As I write, the funeral cortege for Queen Elizabeth II is about to enter Windsor Castle. She will be interred this afternoon. So her seventy years' reign reaches its end and we are severed again from the historical past. This pleases some people, who want to destroy the past, all custom, and all tradition. They are people who essentially seek to overthrow reality and to usher in something they believe to be new. They believe, I think, that they can create something new, that reality--the universe and all of its laws and underpinnings, all of nature, including human nature, more things still--is both flawed and alterable. This is the progressive program, I think, and it rages against conservatism. Progressivism is in more than one heir to the queen's throne. I hope that they may draw back once they realize that the time for playing games is behind them. I think the survival of their nation is at stake. I'm an American and farther back than that Irish, but if we are forced to choose between mooring ourselves to the verities and certainties of the past and unmooring ourselves from those things and casting ourselves into storms of chaos, then I think we have to choose the safe harbors of the past. Life and living depend on it.
C.S. Lewis wrote about progressivism. In The Screwtape Letters (1942), in the voice of the demon Screwtape, he wrote:
But the greatest triumph of all is to elevate this horror of the Same Old Thing into a philosophy so that nonsense in the intellect may reinforce corruption in the will. It is here that the general Evolutionary or Historical character of modern European thought (partly our work) comes in so useful. The Enemy [i.e., God] loves platitudes. Of a proposed course of action He wants men, so far as I can see, to ask very simple questions; is it righteous? is it prudent? is it possible? Now if we can keep men asking "Is it in accordance with the general movement of our time? Is it progressive or reactionary? Is this the way that History is going?" they will neglect the relevant questions. [. . .] And great work has already been done. Once they knew that some changes were for the better, and others for the worse, and others again indifferent. We have largely removed this knowledge. For the descriptive adjective "unchanged" we have substituted the emotional adjective "stagnant." We have trained them to think of the Future as a promised land which favoured heroes attain--not as something which everyone reaches at the rate of sixty minutes an hour, whatever he does, whoever he is[.] [Emphasis added.]

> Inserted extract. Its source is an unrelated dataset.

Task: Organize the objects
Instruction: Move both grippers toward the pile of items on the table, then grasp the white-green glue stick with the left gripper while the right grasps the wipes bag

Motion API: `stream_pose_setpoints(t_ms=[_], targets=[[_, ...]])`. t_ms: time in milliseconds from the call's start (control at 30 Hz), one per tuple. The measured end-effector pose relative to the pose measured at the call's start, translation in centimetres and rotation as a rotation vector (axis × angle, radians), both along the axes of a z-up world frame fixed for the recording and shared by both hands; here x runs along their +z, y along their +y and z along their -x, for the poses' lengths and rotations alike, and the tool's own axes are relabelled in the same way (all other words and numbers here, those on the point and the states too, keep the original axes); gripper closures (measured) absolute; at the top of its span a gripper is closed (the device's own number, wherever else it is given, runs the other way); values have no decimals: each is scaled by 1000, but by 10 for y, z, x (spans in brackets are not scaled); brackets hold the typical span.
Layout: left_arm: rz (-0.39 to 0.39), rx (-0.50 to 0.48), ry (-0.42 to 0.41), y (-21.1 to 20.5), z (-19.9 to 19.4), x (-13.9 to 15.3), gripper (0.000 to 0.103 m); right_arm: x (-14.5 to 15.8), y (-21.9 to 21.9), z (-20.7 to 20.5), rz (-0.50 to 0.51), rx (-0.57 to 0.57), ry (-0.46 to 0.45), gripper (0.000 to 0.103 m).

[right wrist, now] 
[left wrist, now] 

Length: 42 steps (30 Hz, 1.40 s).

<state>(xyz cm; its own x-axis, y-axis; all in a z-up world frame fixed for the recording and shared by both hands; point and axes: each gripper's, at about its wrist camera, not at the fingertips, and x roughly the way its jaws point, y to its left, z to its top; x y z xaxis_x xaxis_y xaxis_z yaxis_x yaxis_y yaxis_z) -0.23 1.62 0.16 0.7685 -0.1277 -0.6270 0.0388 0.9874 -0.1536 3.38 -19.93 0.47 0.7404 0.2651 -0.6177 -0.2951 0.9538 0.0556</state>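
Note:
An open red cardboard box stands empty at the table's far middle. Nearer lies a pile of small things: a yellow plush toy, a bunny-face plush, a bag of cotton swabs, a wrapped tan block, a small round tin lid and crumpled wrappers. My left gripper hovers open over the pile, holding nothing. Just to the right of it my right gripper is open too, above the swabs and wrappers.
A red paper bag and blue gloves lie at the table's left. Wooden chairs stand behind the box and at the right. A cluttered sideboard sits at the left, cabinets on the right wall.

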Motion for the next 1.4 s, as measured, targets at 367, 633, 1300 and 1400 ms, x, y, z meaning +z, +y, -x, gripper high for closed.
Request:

In That Hideous Strength (1945), Lewis created among other things an organization called the National Institute for Co-ordinated Experiments, or N.I.C.E. The aims of N.I.C.E. can only be called progressive: they seek to overthrow the past, transcend their bodies, and make of themselves as gods. They are of course defeated, as any rebellion against reality must be.
This summer I read an article called "Lockdown and the Price of Suppressing Dissent" on the website Spiked (Aug. 26, 2022). The author is Fraser Myers. In his article, Mr. Myers mentions another organization, this one apparently real. It's called SAGE, for Scientific Advisory Group for Emergencies. According to Mr. Myers, SAGE's "unelected advisers were effectively 'empowered' to set policy during the pandemic, with little pushback from the government." As soon as I saw that acronym, my thoughts went immediately to That Hideous Strength. Again, there is predictive power in the conservative imagination.
Queen Elizabeth herself was subject to the COVID regime. Imagine: she was the queen and yet not sovereign in her own nation. At her husband's funeral, she was forced to sit alone in church. Meanwhile, her prime minister and all of his corrupt and morally decadent cronies partied on. The queen lived long enough to see him out of office, though, and to approve his successor. It was her last official act in fact. There may be some satisfaction in that. Like I wrote before, we can only hope that that new boss, who I believe is seated right now in the funeral chapel, will not be the same as the old boss, and that she will do something--anything--to banish even the smallest part of progressivism from her government and its policies.
I have been to so many funerals these past few years. Maybe you have been, too. It's hard to watch another one. It's hard to fall away from the past again. But there are still steadfast and imperishable things. We can still hold on to them. The priests have called the queen a "most excellent" monarch. That she was. I don't think we'll see her like again.